Studio album by Jessica Simpson
- Released: August 26, 2006
- Recorded: Early 2005 – July 14, 2006
- Studios: Conway (Hollywood, CA); Henson (Hollywood, CA); Westlake (Hollywood, CA); The Pool House (Long Island, NY); Skyline (New York, NY); Bliss Recordings (Hollywood, CA); Sony Music (New York, NY); Homesite 13 (Novato, CA); Mayfair (London, England); Flyte Tyme (Santa Monica, CA); The Village (Los Angeles, CA); Battery (New York, NY); The Hit Factory Criteria (Miami, FL);
- Genres: Pop; R&B;
- Length: 54:26
- Label: Epic
- Producers: Lester Mendez; Jimmy Jam & Terry Lewis; Cory Rooney; Dan Shea; Scott Storch; Stargate; Sam Watters; Louis Biancaniello; Greg Kurstin;

Jessica Simpson chronology
| ReJoyce: The Christmas Album (2004) | A Public Affair (2006) | Do You Know (2008) |

Singles from A Public Affair
- "A Public Affair" Released: June 29, 2006; "I Belong to Me" Released: September 26, 2006;

= A Public Affair =

A Public Affair is the fifth studio album by American pop singer Jessica Simpson. The album was released on August 26, 2006 in the United States by Epic Records. The album is Simpson's first studio album following her divorce from Nick Lachey and her first release under Epic Records, following her departure from Columbia Records.
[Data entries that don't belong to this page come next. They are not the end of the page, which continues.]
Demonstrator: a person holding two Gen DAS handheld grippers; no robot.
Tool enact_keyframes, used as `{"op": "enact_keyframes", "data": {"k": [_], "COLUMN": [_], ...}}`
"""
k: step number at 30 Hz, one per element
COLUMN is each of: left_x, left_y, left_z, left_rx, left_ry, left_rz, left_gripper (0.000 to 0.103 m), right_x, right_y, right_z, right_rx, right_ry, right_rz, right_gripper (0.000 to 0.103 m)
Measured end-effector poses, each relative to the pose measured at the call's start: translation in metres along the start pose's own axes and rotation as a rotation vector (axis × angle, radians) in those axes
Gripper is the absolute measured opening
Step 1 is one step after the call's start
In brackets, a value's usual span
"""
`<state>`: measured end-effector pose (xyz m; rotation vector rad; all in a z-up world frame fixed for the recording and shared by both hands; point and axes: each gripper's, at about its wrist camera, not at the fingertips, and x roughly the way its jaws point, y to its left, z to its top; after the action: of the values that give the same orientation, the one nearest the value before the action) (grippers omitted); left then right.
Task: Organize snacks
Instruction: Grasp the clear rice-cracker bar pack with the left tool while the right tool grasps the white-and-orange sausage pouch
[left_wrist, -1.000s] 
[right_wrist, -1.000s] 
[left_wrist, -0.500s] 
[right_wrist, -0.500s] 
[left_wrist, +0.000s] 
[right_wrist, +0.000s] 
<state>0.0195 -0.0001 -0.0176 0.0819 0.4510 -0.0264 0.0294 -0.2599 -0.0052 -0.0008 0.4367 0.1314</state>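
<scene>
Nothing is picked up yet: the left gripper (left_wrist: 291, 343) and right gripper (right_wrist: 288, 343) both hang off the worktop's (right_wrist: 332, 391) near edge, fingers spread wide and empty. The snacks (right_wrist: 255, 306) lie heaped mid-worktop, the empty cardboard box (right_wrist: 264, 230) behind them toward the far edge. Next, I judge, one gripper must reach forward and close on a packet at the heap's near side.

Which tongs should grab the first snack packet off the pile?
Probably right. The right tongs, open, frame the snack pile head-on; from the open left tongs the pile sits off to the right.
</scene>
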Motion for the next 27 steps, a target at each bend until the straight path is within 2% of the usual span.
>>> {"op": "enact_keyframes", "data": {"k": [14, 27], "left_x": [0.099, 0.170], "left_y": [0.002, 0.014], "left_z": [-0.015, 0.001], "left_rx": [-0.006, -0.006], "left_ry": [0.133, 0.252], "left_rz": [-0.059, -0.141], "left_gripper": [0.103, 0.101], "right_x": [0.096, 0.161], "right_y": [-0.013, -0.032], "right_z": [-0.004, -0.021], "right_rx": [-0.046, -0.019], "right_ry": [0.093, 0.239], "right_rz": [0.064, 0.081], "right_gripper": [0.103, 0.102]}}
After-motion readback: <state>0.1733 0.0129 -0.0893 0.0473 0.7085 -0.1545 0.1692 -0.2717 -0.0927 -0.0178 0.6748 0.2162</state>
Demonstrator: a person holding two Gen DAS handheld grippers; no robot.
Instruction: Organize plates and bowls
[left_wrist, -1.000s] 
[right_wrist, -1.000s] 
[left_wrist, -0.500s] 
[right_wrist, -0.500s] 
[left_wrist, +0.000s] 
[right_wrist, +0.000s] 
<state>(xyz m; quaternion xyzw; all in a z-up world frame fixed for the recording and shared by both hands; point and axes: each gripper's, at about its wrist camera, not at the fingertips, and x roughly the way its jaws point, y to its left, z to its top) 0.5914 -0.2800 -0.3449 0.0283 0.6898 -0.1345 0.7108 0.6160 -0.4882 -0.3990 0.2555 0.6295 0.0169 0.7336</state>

The album was produced by Jimmy Jam & Terry Lewis, Cory Rooney, Scott Storch, Stargate and Lester Mendez. Simpson co-wrote nine of the thirteen songs on the album. It received generally mixed reviews from music critics, who complimented its musical diversity from Simpson's previous albums, while criticizing its individuality.

Two singles were released from A Public Affair. The lead single and title track, "A Public Affair", became Simpson's sixth top-twenty single in the United States and her third song to reach number fourteen, after "With You" (2003) and "These Boots Are Made for Walkin" (2005). The song also saw success in the United Kingdom, reaching the top ten in Scotland and Ireland while charting at number twenty on the UK Singles Chart. The second and final single, "I Belong to Me", failed to achieve the success of "A Public Affair", only peaking at number ten on the US Bubbling Under Hot 100.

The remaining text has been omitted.